# Which oven?



## espresso (Jan 9, 2002)

We are contemplating a major purhase of a new oven primarily for baking breads. We will do some pastries as well. 

My partner wants a revolving deck oven for use in all applications.

I want a stone deck oven with steam injection capabilities and a convection oven for the pastries.

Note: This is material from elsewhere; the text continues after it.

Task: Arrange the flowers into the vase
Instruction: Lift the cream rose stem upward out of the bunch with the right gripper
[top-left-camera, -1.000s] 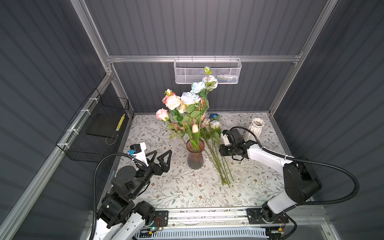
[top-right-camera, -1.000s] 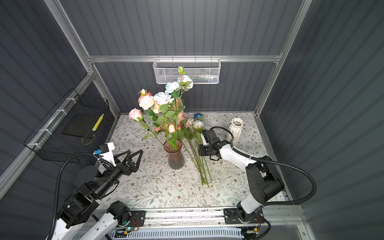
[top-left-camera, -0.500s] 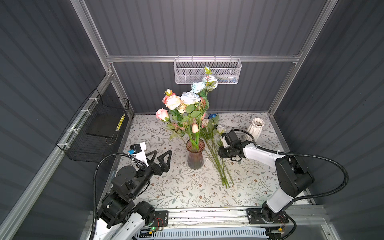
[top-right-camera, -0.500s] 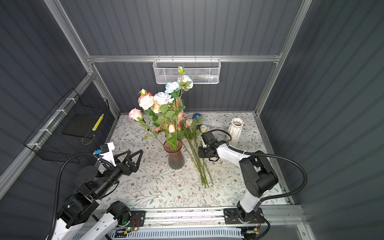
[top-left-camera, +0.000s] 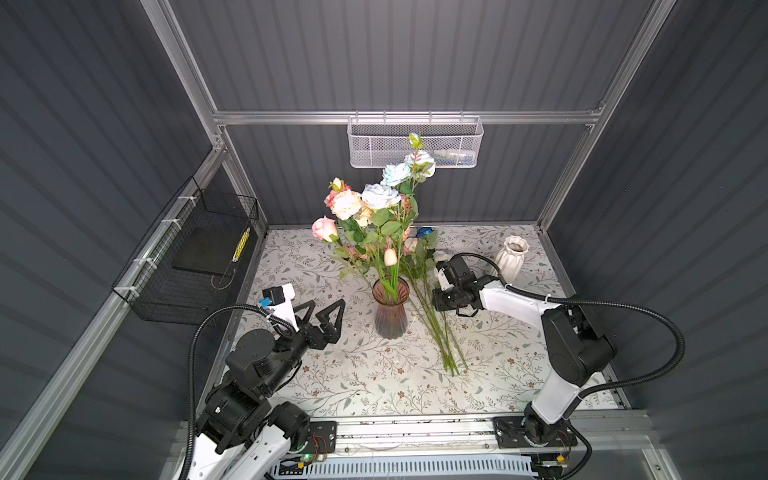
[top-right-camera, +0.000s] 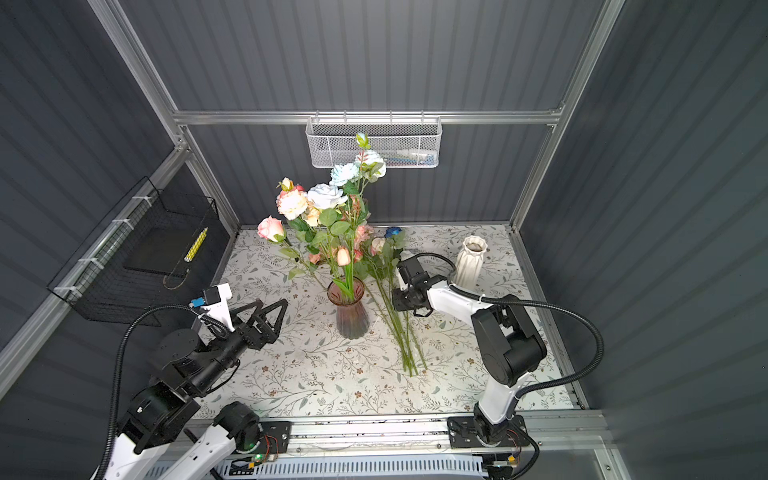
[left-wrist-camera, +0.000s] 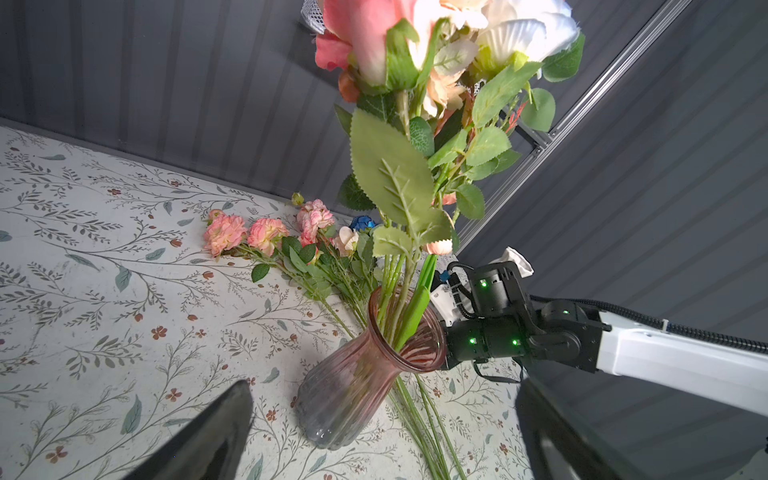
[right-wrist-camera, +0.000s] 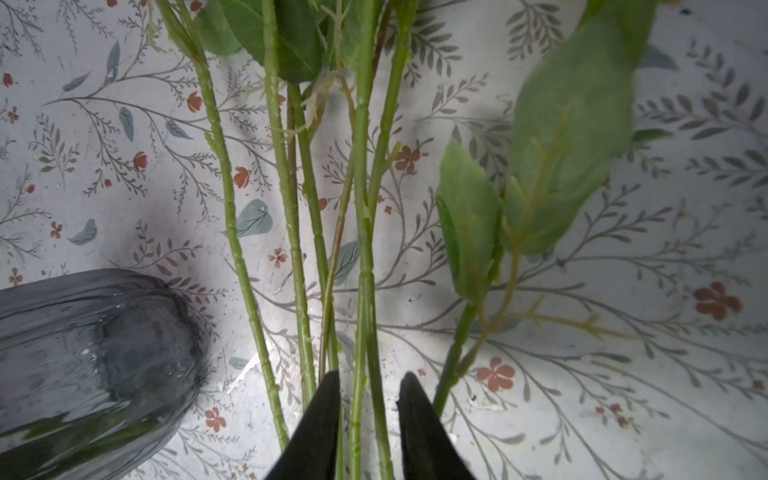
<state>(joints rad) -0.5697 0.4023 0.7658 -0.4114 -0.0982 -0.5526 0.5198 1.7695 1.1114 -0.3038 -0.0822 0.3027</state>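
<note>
Several flowers (top-left-camera: 380, 195) already stand in the pink glass vase (top-left-camera: 390, 316) at the middle of the counter (top-left-camera: 374, 386). The rest lie in a loose bunch (top-left-camera: 440, 345) just right of it, heads toward the back edge, cut ends toward the front edge. The right jaws are down over this bunch, partly open. Their fingertips (right-wrist-camera: 328, 399) straddle what look like two stems (right-wrist-camera: 365, 232) with gaps showing, and nothing is clamped yet. The left jaws hang wide open and empty toward the left edge.

Closing here may well catch two stems at once, and tangled leaves could drag neighbours up. A leaf (right-wrist-camera: 469, 224) just beside one fingertip may get pinched. The vase, top-heavy with blooms, stands just beside the right arm; a sideways swing could tip it.

No writing or brand can be read anywhere; the yellow item (top-left-camera: 241, 249) in the left-wall wire basket (top-left-camera: 183, 266) is too small to tell.
</note>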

Which would you go for and why?


Thanks

Keith


----------



## roon (Jan 9, 2002)

I know what a convection oven is, and I understand the whole steam injection idea, but _what_ is a revolving deck oven?? What is its purpose, what does it do? I've never heard of it before.


----------



## coolj (Dec 12, 2000)

Roon, the revolving deck oven is like having an oven with a ferris wheel in it. It has probably four or six decks, that move around almost like a spit, and it's great for mass production of bread, because you can cook about 100 loaves at a time.


----------



## momoreg (Mar 4, 2000)

A revolving deck oven is nice for volume, but features like steam injection and convection can make a difference in quality.


----------



## yfr (Dec 26, 2001)

Espresso,
your partner is right. A revolving deck oven w/steam is the best for all applications-breads and pastries.I had one with 6 decks and could put 24 sheet pans at one time. I bought a 15 years old 
oven -gas and used it for 10 years and never had any problems
with it. The only maintenance is to grease the bearings every few 
month


----------



## espresso (Jan 9, 2002)

ydr

Thanks for your response.

Have you ever baked your bread right on the stones of the racks?
if so what did you think of the final product?

I have never seen an oven of this type with steam injection or perhaps just never seen it used. Can you elaborate on this or on how you inject steam for the first 10 mins or so of baking bread.

Thanks
Keith and Lisa


----------



## mudbug (Dec 30, 1999)

espresso,

You will usually find stem injection ovens in professional bakeries and restaurants as opposed to domestic homes.


----------



## espresso (Jan 9, 2002)

cchiu 

Who cooks at home??  

Thanks for the reponse.

Keith and Lisa


----------



## mudbug (Dec 30, 1999)

Those of use don't work in a restaurant!

espresso,

Not sure if we've answered your questions, let us know.


----------



## austinfarrugia (Jan 4, 2002)

hi Keith

I would go for a combi oven

:bounce: :bounce: :bounce:


----------